2. The method of claim 1, wherein the global branch model has overall parameters W_sWherein the parameters of each sub-branch model are denoted as W_s ^kK is 1, …, K; on the device side, there are N participating devices, with a private local data set D for each device i_iAnd a local model

In said step S1, each branch modulus is calculatedThe cross entropy loss value of the output of the type and the group is then weighted and averaged for each sub-branch as the overall loss value:

3. the method for heterogeneous federated learning and training based on multi-branch neural network model as claimed in claim 2, wherein in step S2, when each device i reports its maximum satisfiable parameter P_iThen, match one to satisfy P_i≥P^kThen the selected sub-branch model k is issued to the device i, where P is^kIs the parameter number of the sub-branch model k.

4. The method of claim 2, wherein in step S3, a constraint is applied to a difference between parameters of the current local model and the cloud original model, so that under the constraint of the cloud original model, the shared hidden layer of each device model can obtain a parameter distribution as similar as possible in the training.

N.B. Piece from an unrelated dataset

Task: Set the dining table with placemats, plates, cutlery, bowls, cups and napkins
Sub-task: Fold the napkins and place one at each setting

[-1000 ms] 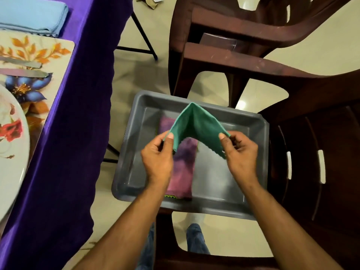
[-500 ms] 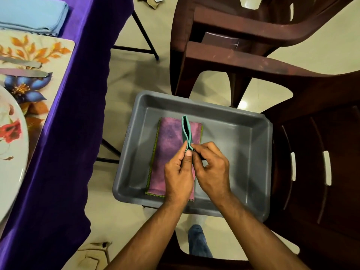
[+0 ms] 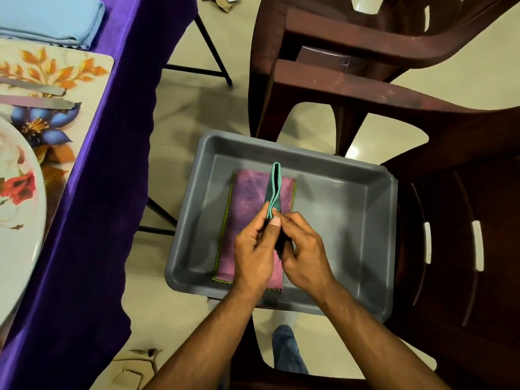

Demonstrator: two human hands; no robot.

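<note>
Fingertips (image 3: 275,221) of left hand (image 3: 254,251) and right hand (image 3: 305,256) pinch the folded teal napkin (image 3: 275,187) closed, apparently to align its edges; the grip beneath is hidden. Napkin stands on edge above the purple napkin (image 3: 247,215) lying in the grey tray (image 3: 351,220) on a chair (image 3: 464,220), beside the table (image 3: 112,164).
</note>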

5. The method according to claim 4, wherein the applying of the constraint on the difference between the parameters of the current local model and the cloud-side original model specifically comprises: adding an L2 regular loss function to the original cross entropy loss function to measure the difference of parameter distribution between the local model and the cloud model; when device i receivesIs the sub-branch model k, then it is initialized before local training

6. the method for heterogeneous federated learning training based on a multi-branch neural network model as claimed in claim 5, wherein in step S4, an aggregation method using multi-branch joint averaging specifically includes: when the cloud server receives the model parameter sets uploaded by all the participant devices

Then multi-branch polymerization is carried out; firstly, acquiring a dictionary set W of all parameter layers in a global multi-branch model_SIf the number of layers of the model is K, the index of the K-th layer is l_kCorrespondingly, the parameter of the k-th layer is denoted as W_S[l_k](ii) a Then traverse W_SAll parameter layers in (1): for each layer k, the layer parameter W is calculated_S[l_k]Firstly, initializing to zero value, and counting the index l of the layer_kUpload model set W_c ⁱThe total number of occurrences in (i) } is counted [ l_k]Simultaneously for each presence of l_kDevice model W of index layer_c ⁱAdding the parameters of its corresponding layer to the global model, i.e. ordering

After each layer of the global branch model is traversed and accumulated, a new global model parameter W is obtained and output_S。

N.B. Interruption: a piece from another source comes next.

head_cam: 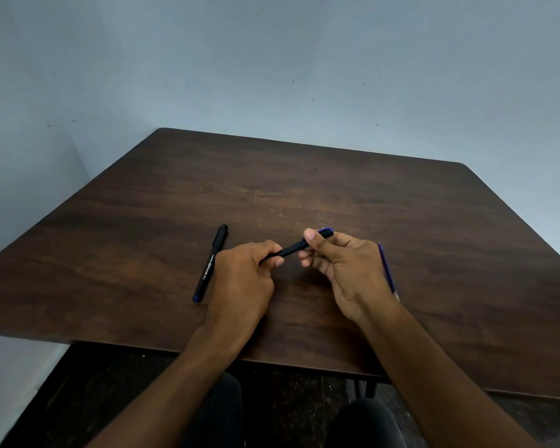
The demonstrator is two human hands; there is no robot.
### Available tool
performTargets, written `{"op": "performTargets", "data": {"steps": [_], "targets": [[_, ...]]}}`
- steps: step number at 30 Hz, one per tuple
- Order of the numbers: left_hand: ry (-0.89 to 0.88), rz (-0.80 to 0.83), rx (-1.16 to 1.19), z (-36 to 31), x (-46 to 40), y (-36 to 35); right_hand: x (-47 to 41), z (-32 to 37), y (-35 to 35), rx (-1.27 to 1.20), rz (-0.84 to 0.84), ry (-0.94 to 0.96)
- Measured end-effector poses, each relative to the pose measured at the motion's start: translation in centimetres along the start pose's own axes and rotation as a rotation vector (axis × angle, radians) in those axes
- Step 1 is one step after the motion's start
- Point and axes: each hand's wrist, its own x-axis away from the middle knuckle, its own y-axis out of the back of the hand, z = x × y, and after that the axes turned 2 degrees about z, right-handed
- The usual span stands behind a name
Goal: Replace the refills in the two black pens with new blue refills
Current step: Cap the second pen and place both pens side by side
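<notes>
Pen (293,249), black with a blue end, was held above the table (337,195) between both hands: the left hand (244,273) gripped its lower barrel with curled fingers, the right hand (343,263) pinched its upper part. A second black pen (210,264) lay just left of them; a blue refill (388,272) lay to the right.

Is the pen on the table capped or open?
Capped: the pen on the table lies whole, clip cap on its far end, left of the left hand.

On the desk (304,189), one pen (210,263) lies left of the hands; a refill (387,270) lies just right of them.
</notes>
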Motion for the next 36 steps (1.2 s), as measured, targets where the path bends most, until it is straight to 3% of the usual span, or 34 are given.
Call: {"op": "performTargets", "data": {"steps": [11,18,23,27,36], "targets": [[0.12,-0.093,0.118,0.4,0.1,-0.7,-0.1,-0.9,-0.9,0.069,-0.001,-0.017],[0.024,-0.12,0.1,-0.2,0.2,-0.2,-0.9,-0.1,-2.6,0.164,-0.047,-0.048],[-0.018,-0.201,0.02,0.0,-0.5,1.5,-1.3,0.6,-4.9,0.406,0.077,-0.103],[0.098,-0.243,-0.032,1.9,-2.2,3.6,-1.2,0.0,-6.5,0.639,0.106,-0.091],[0.432,-0.145,-0.035,6.4,-3.2,6.0,-1.2,-0.5,-10.5,0.817,0.077,-0.132]]}}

7. The method of claim 6, wherein the loss function in distillation training comprises: a cross entropy loss function with a real tag, as shown in equation 1; the KL divergence loss function from the soft tag output by the device model is shown in equation 6 below:

8. the method for heterogeneous federated learning and training based on multi-branch neural network model of claim 7, wherein in step S6, the output global multi-branch neural network model can match the adaptive branch models according to the resource limitations and accuracy requirements of different devices, so as to meet the applications of different types of devices; when the computing resources of the device side are insufficient or insufficient, the device side can only process the computation of the shared parameter part of the local model, then sends the intermediate result to the cloud global network for the computation of the rest part, and finally returns the cloud result to the edge device.

9. An electronic device, comprising: memory, processor and computer program stored on the memory and executable on the processor, characterized in that the processor executes the computer program to implement the method of generating quasi-cyclic hyperelliptic code as claimed in any of claims 1 to 8.

10. A computer-readable storage medium, on which a computer program is stored which, when being executed by a processor, carries out the method of generating a quasi-cyclic hyperelliptic code according to any one of claims 1 to 8.